Optimizing a GEMM from first principles

Table of Contents

Work-in-progress. Code available here.

This is a worklog on optimizing a single-precision generalized matrix-multiply (GEMM) kernel in C to land close to Intel MKL performance. In the process of learning this for myself, I found the following sources really helpful. Building on the following, this article aims to approach the design decisions of GEMM at the level of a chip ISA.

Introduction #

Let us start by describing the pointwise operation:

 1void gemm_naive(float *C, 
 2                const float *A, 
 3                const float *B, 
 4                int M, 
 5                int N, 
 6                int K) {
 7
 8  for (int i = 0; i < M; i++) {
 9    for (int j = 0; j < N; j++) {
10      for (int k = 0; k < K; k++) {
11        C[i * N + j] += A[i * K + k] * B[k * N + j];
12      }
13    }
14  }
15}

It takes ~1.2 seconds for this kernel to multiply two 1000-size square matrices. This is absurdly slow for a CPU of this day and age. The Intel-MKL library, in comparison, finishes this operation in 13ms, about 100x faster. Before we start optimizing this naive kernel, lets take stock of how to reason about the performance of a kernel.

Roofline Analysis #

System specs:

Intel Xeon [Sapphire Rapids] 8488C @ 2.5GHz, 2 vCPUs
- Cache L1d: 48 KB/core | L2: 2 MB/core | L3: 105 MB/shared
- ISA support: AVX-2 | AVX-512
- Microarchitecture: Golden Cove¹
4GB Memory, 10GB/s STREAM bandwidth (measured using mbw)
Ubuntu 24.04 LTS

We will measure the performance of Generalized Matrix Multiply (GEMM) kernels in GFLOP/s (giga floating point operations per second). How many operations? GEMM involves K dot products across each row and column of A and B respectively to furnish each element of result matrix C.

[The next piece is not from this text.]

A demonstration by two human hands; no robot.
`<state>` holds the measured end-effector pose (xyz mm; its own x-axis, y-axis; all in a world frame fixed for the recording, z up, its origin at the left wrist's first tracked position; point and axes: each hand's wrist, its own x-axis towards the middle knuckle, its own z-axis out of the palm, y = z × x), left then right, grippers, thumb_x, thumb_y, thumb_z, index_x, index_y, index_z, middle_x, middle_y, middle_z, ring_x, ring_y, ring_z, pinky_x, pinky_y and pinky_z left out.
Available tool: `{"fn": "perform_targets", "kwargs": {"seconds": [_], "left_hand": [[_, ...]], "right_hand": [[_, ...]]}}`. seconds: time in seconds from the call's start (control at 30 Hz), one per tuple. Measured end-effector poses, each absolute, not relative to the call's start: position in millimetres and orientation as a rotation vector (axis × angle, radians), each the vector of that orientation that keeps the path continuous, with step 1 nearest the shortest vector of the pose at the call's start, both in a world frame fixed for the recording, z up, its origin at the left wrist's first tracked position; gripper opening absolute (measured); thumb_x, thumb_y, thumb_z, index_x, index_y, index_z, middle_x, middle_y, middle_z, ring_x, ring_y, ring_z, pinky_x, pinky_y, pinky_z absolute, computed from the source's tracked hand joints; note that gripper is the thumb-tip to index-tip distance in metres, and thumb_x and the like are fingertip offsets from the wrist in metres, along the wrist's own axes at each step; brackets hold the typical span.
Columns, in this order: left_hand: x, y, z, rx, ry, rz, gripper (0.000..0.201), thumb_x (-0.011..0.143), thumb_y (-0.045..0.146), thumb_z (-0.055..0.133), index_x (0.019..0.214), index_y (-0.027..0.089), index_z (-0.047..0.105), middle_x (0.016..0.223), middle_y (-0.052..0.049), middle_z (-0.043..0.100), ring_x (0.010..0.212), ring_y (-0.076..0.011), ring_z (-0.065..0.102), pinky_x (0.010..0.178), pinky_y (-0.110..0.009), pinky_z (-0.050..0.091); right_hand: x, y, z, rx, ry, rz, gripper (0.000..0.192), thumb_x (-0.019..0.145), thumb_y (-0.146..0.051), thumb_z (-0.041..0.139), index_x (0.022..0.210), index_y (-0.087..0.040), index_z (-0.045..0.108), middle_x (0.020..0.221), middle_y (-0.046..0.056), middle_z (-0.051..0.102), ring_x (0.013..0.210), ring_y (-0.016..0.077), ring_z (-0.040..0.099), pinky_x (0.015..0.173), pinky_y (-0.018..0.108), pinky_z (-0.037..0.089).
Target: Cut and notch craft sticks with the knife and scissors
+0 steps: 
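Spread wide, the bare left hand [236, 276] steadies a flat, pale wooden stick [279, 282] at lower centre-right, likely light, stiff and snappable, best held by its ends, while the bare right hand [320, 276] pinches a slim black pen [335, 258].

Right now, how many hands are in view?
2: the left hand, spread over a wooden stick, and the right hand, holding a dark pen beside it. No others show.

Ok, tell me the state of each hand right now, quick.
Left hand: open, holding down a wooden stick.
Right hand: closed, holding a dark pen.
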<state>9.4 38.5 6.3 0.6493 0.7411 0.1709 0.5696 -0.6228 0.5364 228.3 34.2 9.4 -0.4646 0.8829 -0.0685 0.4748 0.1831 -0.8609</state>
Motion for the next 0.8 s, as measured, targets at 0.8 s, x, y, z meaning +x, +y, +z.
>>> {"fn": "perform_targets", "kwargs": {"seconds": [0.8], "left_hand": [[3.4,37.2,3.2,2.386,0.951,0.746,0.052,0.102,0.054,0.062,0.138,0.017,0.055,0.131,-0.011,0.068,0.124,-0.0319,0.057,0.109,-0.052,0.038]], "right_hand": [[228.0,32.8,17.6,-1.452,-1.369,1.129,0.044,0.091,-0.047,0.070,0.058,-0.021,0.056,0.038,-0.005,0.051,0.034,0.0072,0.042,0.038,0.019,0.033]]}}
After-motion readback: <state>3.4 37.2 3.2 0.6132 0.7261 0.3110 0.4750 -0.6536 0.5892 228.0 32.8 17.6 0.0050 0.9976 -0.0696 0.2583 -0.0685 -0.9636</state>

$$ A^{M \times K} \times B^{K \times N} = 2 \cdot M \cdot N \cdot (K - 1) \approx 2 \cdot MNK $$

We apply a scaling factor of 2 because we count multiply and adds as two separate ops. For equal matrix dimensions, this is roughly $2N^3$ FLOPs. Assuming single precision floats, each input matrix A, B of size $4 \cdot N^2$ bytes will be read once. Output matrix of size $4 \cdot N^2$ bytes will be read and written back to memory. Therefore any kernel will read/write at least $4 \cdot (4 \cdot N^2) $ bytes.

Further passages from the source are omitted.